== WHAT YOU NEED TO DO ==
Begin with the first line below and retype each line exactly through the line containing "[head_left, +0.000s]". Any pictures are to be left out.

== EXERCISE DATA ==
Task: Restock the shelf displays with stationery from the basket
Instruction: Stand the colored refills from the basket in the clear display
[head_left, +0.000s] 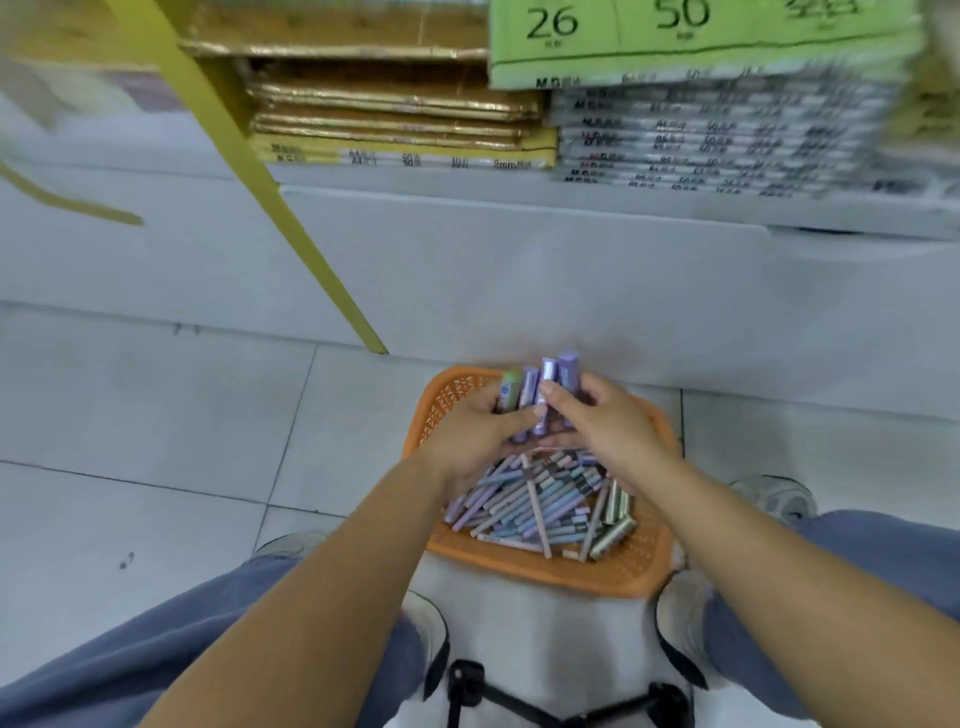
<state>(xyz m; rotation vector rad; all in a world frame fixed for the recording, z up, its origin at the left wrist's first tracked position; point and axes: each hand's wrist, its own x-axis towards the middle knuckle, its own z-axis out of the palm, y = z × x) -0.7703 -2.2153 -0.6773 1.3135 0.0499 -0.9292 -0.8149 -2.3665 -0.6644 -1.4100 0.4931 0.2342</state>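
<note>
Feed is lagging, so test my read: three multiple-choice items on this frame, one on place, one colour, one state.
1. Where is the basket? A on the shelf; B on the floor; C on a lap.
2. Basket colour? A orange; B blue; C white.
3. The bundle of pens is: A lying in the basket; B held by both hands; C on the shelf.
Key: B, floor shows around it; A, its mesh is orange; B, left hand and right hand grip it above the basket.

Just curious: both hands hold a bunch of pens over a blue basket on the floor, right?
No, the head view shows the basket is orange. The left hand and right hand do hold the pens over it on the floor.
</note>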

== WRITTEN RESPONSE ==
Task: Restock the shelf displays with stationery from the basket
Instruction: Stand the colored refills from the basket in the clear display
[head_left, +0.000s] 

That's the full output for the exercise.